4. One of the most controversial measures has been the requirement that payments to foreign suppliers by private actors be made from Cuban banks, as well as reducing the number of companies authorized to import for private businesses. How might the unilateral coercive measures of the United States limit the success of this measure?
The first thing to mention is that the Cuban banking system lacks credibility with its customers. There are accounts of foreign businesspeople exceeding tens of millions of dollars, and there are no assets in the banks to disburse them. How then can we assume that a private individual will deposit their funds in the bank and that bank will fulfill its payment commitment? But that’s where the US blockade comes in, which does not accept transactions from the Cuban government but from private entrepreneurs. However, in Cuba, banks are state-owned, so it will ultimately be more complicated.
5. In the speeches of Manuel Marrero and Miguel Diaz-Canel, it was indicated that one of the main distortions they are trying to solve is the excess cash (in national currency and foreign currencies) circulating outside banking institutions and the significant tax evasion by the private sector. What are the causes of these problems? What are the solutions? Do you think the measures will help in this regard?
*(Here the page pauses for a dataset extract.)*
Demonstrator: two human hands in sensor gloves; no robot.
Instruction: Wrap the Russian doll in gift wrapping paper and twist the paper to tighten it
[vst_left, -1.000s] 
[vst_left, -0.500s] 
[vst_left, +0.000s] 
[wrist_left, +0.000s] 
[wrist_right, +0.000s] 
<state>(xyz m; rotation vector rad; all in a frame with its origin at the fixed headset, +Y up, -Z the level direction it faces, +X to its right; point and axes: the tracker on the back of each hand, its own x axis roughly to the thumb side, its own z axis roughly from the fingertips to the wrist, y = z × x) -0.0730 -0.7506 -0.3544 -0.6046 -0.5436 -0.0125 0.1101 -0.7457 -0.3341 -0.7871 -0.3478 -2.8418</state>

It is very true that there is excess cash outside the banks in the hands of private entrepreneurs, but they do not want to have it that way. What happens is that you deposit a certain amount, and when you need it, the bank limits your withdrawal, so you have to start by changing those rules.
Banking in Cuba is very cumbersome. Now, I am a fervent defender of banking and am against tax evasion, but the measures taken must be coherent, and in Cuba, that does not happen. You have to invest in ATMs throughout the country, improve banking facilities, provide point-of-sale terminals (POS) to everyone who requests them, and automate at least the major agricultural markets with QR codes. It’s not just about trying to bring one part of the equation into the fold. State foreign currency stores always have connectivity problems, or the POS is broken. So why is the direction of the arrow always towards the private businesses?
6. In several interventions at the National Assembly, it was reaffirmed that the Socialist State Enterprise is the main actor in the Cuban economy and the private company is a complement. You have previously said that for this to happen, the socialist state enterprise must be completely revamped. What is necessary to achieve this change? Still, does it make sense to continue placing one form of management above another?
The first thing is that a concept that has not worked in the world, nor in 65 years in Cuba, which is the efficiency of the state enterprise in its entirety, has been insisted upon. I agree that the most strategic activities should be in the hands of the State, such as electricity production, public services, and others to be defined. But a State does not have to dominate, for example, retail trade or food service, because these sectors have always been plagued by inefficiencies that generate losses.
Therefore, if the State talks about the state enterprise, it must be a different state enterprise, not the one that has not worked so far, because as long as there are no economic incentives — that is, workers’ incomes are enough to buy their basic needs, not what is currently provided — there will be neither interest nor motivation. That state sector they keep repeating about cannot be the same one we have had until now.
In the socialist world that has passed, and the one that remains today, most enterprises are not state-owned. So, I wonder how can a small country, without energy resources, and blockaded by the world’s greatest power, make that socialist state enterprise work? I hope I am wrong because what I want is for the country to prosper with its people and not for them to leave in despair.